Task objective: Every line in the entries that holds "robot" should be identified and copied.

Record excerpts:
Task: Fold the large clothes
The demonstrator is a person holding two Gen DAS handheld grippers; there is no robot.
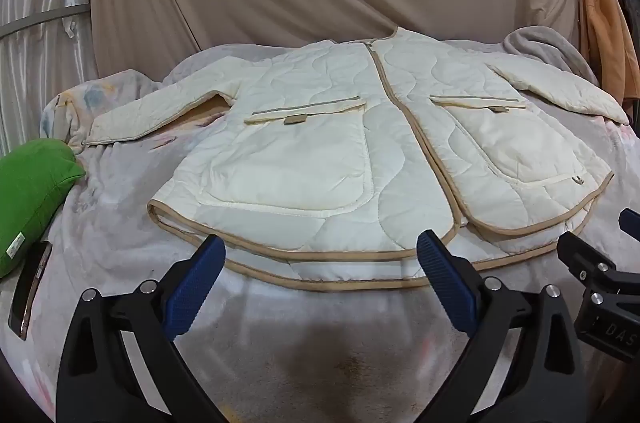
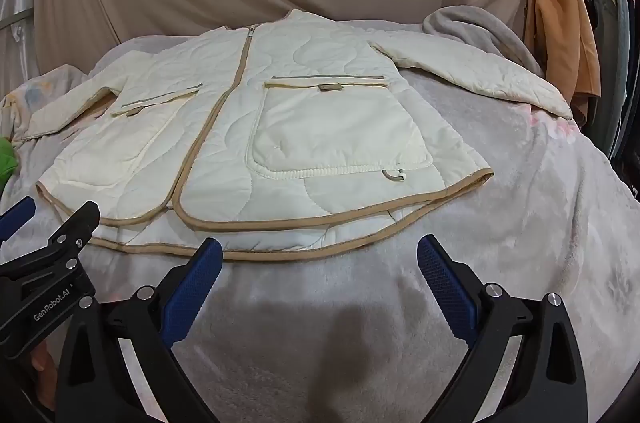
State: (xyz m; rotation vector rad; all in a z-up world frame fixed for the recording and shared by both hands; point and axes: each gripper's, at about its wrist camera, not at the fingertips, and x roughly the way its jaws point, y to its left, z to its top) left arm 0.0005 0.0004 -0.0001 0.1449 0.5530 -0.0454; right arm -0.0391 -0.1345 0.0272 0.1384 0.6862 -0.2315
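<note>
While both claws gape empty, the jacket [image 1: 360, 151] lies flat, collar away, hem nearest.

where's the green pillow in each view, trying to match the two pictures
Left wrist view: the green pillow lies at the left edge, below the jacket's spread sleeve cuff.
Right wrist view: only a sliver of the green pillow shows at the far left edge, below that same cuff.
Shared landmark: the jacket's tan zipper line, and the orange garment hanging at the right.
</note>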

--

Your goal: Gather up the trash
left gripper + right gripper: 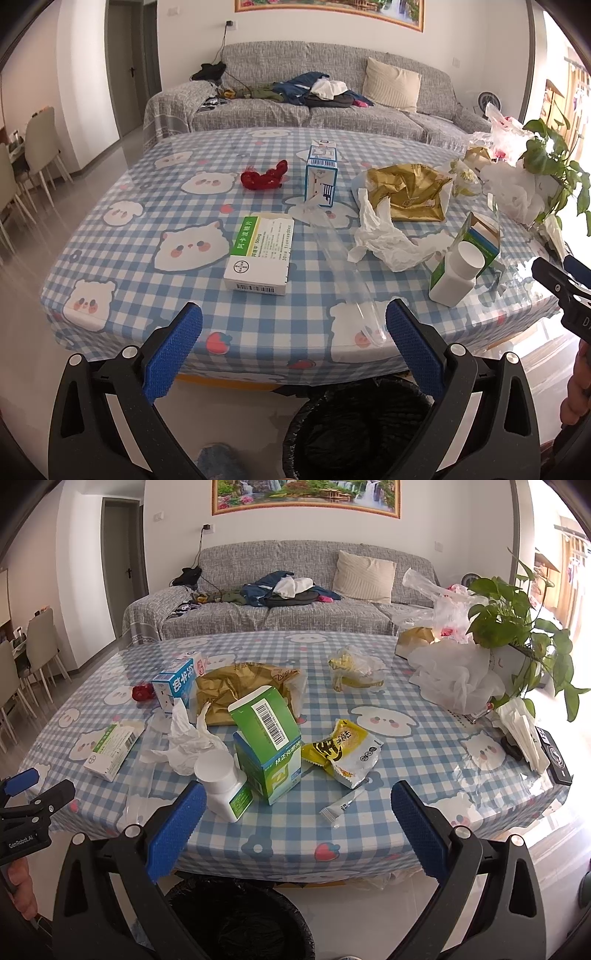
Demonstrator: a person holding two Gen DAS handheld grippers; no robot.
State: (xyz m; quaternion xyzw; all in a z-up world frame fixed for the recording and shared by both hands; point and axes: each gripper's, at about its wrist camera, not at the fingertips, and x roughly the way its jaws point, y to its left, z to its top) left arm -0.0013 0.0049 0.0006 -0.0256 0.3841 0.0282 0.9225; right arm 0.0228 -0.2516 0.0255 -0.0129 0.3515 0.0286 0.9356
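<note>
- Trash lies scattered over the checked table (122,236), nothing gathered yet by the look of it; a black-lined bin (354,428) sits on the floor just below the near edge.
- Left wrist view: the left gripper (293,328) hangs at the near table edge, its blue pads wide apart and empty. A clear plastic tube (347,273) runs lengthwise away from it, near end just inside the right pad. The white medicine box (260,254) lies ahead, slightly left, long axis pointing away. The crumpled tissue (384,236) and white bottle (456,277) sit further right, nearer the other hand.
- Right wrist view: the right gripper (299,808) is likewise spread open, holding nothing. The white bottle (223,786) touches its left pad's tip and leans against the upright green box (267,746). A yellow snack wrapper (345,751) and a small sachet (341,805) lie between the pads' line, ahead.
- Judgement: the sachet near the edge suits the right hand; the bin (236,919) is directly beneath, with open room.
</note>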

Answer for the task:
The demonstrator is a person holding two Gen DAS handheld grippers; there is no robot.
Demonstrator: a person holding two Gen DAS handheld grippers; no robot.

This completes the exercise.